[Work to complete] Each line starting at the one that contains "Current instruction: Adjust" and ending at the one that contains "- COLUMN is" must be returned exactly, and the rest of the listing is left out.
Data for this task Block Start
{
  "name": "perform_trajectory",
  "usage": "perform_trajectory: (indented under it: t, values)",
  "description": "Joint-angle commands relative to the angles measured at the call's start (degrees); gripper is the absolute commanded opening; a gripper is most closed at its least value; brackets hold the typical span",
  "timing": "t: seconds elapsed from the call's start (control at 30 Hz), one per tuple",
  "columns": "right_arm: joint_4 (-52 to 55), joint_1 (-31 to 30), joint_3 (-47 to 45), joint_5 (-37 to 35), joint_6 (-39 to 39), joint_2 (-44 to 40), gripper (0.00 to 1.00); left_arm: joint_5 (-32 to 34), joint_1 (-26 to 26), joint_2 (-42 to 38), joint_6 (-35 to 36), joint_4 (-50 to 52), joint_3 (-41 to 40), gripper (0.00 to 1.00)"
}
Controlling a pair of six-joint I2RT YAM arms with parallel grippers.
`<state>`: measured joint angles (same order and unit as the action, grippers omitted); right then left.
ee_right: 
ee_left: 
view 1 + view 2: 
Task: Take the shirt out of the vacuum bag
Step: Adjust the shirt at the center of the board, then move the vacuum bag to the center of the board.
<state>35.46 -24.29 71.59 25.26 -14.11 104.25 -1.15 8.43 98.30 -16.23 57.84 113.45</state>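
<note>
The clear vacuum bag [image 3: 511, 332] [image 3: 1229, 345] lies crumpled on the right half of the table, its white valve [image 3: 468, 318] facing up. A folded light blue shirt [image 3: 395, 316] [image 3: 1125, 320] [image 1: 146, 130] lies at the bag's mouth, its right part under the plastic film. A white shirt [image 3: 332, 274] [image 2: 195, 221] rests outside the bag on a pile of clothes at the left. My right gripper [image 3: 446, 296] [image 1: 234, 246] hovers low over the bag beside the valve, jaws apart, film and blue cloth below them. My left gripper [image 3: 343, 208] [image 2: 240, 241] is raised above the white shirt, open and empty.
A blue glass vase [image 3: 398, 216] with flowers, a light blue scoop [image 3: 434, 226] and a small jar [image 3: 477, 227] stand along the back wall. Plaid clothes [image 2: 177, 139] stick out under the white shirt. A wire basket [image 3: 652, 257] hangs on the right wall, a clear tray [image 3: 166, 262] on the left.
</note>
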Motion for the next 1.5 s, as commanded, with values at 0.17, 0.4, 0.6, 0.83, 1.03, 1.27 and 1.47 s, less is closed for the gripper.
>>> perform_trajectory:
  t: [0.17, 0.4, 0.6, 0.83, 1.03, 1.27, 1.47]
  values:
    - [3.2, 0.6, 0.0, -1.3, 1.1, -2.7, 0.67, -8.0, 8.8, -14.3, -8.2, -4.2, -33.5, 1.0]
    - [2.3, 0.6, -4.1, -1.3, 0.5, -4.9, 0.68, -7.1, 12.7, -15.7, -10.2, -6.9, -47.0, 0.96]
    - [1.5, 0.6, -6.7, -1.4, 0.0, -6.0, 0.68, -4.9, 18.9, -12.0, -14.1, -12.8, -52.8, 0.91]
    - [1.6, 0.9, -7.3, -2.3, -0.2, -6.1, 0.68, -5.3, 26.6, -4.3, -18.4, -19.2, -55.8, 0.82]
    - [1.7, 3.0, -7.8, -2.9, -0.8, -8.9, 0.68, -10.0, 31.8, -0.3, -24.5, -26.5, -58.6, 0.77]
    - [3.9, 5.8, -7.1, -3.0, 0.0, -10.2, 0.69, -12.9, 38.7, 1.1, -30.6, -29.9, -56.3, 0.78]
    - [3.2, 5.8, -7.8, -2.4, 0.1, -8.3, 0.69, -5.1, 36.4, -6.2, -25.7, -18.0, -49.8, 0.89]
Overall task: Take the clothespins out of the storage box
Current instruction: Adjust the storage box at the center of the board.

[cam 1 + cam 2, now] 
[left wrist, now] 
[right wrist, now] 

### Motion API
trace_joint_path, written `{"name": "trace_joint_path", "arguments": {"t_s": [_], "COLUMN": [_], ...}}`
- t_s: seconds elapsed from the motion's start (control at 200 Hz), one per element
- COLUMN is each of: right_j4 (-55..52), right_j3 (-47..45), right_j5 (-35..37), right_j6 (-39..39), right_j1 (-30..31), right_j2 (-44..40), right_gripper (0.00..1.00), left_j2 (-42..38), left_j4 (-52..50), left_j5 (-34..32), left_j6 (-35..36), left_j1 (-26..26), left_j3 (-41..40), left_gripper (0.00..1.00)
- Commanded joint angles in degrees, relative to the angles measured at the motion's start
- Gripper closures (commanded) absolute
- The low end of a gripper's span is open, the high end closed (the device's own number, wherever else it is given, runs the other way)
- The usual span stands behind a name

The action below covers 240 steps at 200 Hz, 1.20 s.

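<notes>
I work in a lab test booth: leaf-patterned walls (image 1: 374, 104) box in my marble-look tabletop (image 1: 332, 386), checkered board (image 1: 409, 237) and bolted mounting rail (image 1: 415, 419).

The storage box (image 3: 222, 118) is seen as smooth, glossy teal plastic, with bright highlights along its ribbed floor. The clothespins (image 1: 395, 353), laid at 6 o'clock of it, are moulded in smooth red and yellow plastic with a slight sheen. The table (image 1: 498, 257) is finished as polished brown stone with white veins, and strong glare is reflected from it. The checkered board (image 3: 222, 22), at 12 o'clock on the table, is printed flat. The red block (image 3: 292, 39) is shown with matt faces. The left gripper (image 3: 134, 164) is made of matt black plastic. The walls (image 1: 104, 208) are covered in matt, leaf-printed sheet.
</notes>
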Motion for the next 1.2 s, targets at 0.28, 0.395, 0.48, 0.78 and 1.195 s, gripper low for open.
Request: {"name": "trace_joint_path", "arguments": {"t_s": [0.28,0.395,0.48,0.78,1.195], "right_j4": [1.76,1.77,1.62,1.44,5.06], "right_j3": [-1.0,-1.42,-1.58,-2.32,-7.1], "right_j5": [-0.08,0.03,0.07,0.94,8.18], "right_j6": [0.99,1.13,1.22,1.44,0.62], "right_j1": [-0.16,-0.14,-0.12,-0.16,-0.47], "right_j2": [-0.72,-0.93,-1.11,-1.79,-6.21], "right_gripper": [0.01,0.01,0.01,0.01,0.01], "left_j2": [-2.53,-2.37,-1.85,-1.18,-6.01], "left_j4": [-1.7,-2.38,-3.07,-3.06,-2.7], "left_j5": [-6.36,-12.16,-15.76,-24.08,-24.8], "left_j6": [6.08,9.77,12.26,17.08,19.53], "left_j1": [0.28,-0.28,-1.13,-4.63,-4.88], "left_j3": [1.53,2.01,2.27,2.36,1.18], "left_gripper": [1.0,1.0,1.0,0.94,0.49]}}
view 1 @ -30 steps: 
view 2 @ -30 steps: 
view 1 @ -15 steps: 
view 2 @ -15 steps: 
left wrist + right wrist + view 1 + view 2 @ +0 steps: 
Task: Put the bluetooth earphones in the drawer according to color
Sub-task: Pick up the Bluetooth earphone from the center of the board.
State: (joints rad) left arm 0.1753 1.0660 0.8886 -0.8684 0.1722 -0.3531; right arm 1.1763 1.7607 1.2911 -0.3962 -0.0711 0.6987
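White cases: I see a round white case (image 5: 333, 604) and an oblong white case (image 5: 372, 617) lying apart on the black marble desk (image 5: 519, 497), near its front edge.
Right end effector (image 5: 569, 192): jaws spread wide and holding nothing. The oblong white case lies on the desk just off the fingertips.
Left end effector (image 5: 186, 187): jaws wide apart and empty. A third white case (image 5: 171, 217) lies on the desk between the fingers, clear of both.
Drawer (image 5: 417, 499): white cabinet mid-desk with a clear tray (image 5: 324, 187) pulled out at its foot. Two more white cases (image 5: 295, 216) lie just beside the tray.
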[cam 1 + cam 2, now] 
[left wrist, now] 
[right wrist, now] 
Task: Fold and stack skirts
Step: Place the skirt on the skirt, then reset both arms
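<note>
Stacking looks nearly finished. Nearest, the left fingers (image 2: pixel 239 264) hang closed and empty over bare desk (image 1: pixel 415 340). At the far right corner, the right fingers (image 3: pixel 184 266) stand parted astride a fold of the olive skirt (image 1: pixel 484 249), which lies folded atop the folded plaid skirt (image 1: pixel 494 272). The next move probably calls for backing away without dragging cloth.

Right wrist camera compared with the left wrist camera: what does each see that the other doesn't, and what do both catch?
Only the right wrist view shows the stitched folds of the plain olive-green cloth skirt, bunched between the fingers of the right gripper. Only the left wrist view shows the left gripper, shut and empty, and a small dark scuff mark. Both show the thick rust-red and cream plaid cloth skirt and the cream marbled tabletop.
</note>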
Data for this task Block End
[Solved problem]
Current instruction: Adjust the storage box at the center of the board.

[cam 1 + cam 2, now] 
[left wrist, now] 
[right wrist, now] 

### Motion API
trace_joint_path, written `{"name": "trace_joint_path", "arguments": {"t_s": [_], "COLUMN": [_], ...}}`
- t_s: seconds elapsed from the motion's start (control at 200 Hz), one per element
- COLUMN is each of: right_j4 (-55..52), right_j3 (-47..45), right_j5 (-35..37), right_j6 (-39..39), right_j1 (-30..31), right_j2 (-44..40), right_gripper (0.00..1.00), left_j2 (-42..38), left_j4 (-52..50), left_j5 (-34..32), left_j6 (-35..36), left_j1 (-26..26), left_j3 (-41..40), left_gripper (0.00..1.00)

The exercise has been answered completely.